So sorry you are going through this scary time amakura. I had a very similar experience a few months ago. Extreme swelling, blurred vision, headaches, hallucinations, arrhythmia, chest pain, trouble breathing unless I slept on my right side exactly as you described. I was tapering steroids at the time and had stopped my Plaquenil on my own accord because I thought it was causing palpitations. I was wrong. It was working because everything got worse when I stopped.

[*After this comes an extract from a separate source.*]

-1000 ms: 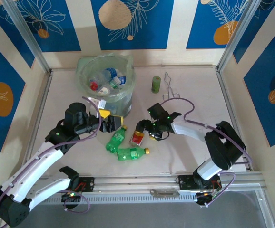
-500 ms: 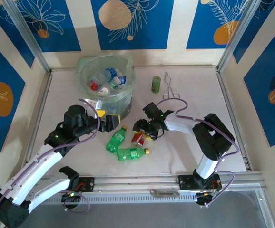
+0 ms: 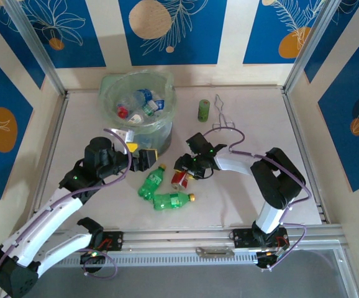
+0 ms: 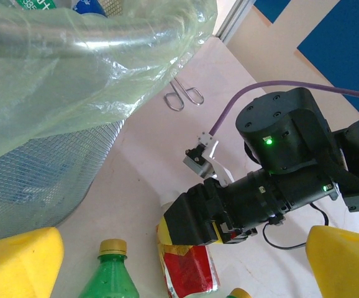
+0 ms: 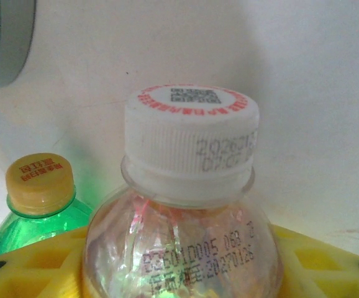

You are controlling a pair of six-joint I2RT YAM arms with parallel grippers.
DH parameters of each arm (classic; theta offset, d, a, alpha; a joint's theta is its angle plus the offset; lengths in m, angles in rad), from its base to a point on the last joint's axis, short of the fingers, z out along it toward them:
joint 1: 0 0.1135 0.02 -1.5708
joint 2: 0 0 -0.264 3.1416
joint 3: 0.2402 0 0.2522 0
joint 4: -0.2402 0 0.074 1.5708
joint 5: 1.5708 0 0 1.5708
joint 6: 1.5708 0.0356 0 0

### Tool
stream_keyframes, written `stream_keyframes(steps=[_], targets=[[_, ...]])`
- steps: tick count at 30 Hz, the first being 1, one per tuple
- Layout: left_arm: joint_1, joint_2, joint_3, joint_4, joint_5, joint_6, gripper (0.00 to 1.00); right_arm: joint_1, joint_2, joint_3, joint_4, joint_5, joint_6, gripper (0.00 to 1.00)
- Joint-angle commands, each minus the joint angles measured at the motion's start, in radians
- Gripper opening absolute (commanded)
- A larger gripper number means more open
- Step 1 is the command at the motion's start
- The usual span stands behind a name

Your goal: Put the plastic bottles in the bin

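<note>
Right gripper [image 3: 183, 171] has shifted left and settled over the red-labelled bottle [image 3: 179, 180] since a second ago, and its jaws have drawn in. In the wrist view its yellow pads [image 5: 319, 264] sit against both sides of the bottle's shoulder, white cap pointing away. I read this as a grip taken (no lift yet; the bottle lies on the table [image 3: 260, 143]).

A green bottle [image 3: 151, 184] lies just beside it, and a second green bottle [image 3: 173, 200] nearer the bases.

Left gripper [image 3: 140, 154] holds nothing, jaws spread wide, parked just beside the bin [image 3: 158, 133] as before.

The bin stands beyond and to the left, with several bottles already inside.

Judgement: the pick is done and the lift and carry come next. Two bottles are left on the table.
</note>
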Motion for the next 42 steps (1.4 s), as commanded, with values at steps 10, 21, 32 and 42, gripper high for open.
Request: stream_keyframes(steps=[10, 21, 32, 42], targets=[[-0.128, 0.111, 0.111, 0.061, -0.060, -0.009, 1.00, -0.132, -0.333, 0.026, 0.020, 0.036, -0.090, 0.52], [-0.270, 0.306, 0.294, 0.134, -0.118, 0.109, 1.00, -0.170, -0.524, 0.117, 0.126, 0.017, -0.221, 0.52], [-0.302, 0.440, 0.392, 0.161, -0.074, 0.166, 1.00, -0.170, -0.559, 0.128, 0.156, -0.072, -0.232, 0.52], [-0.305, 0.499, 0.433, 0.183, -0.082, 0.204, 0.97, -0.162, -0.562, 0.114, 0.188, -0.109, -0.200, 0.52]])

I tried CellCept. It seemed to make things worse for me. I think it’s most useful when patients have kidney involvement. I’m highly allergic to Imuran but I think this an option as well as a steroid sparing agent.

Something else I noticed is prednisone would worsen palpitations for me. I do better with solumedrol/methylprednisolone. I’ve now been off steroids for 4 months and on Plaquenil, aspirin and a beta blocker (propranolol) to slow my heart/stop palpitations. Things are much much better now after having restarted Plaquenil and beta-blocker. My thyroid was also out of whack during this time which didn’t help and can cause palpitations and all sorts of badness.

It’s scary stuff. I feel for you. Keep on your doctors to help you during this rough time. Things will get better. I promise. ❤️

Amakura profile image
Amakura in reply toJmiller623

Thank you for sharing and replying.

Funny enough, Ive had palpitations on and off for years but it only occurred if I had a chest infection or pneumonia and then suddenly stopped but this time, it's been quite persistent. I had abruptly stopped my pred but that was due to my confusion and I personally believe, by making that very silly mistake, made me even more ill. Hence, my current and ongoing situation.

After reading the leaflet about cellpet, I did query its main function, which is for kidney involvement, and I'm going to query it with the rheumatologist. Although, I always find it difficult to query/ barter against their pearls of wisdom and years of experience and knowledge. I'll still give it go.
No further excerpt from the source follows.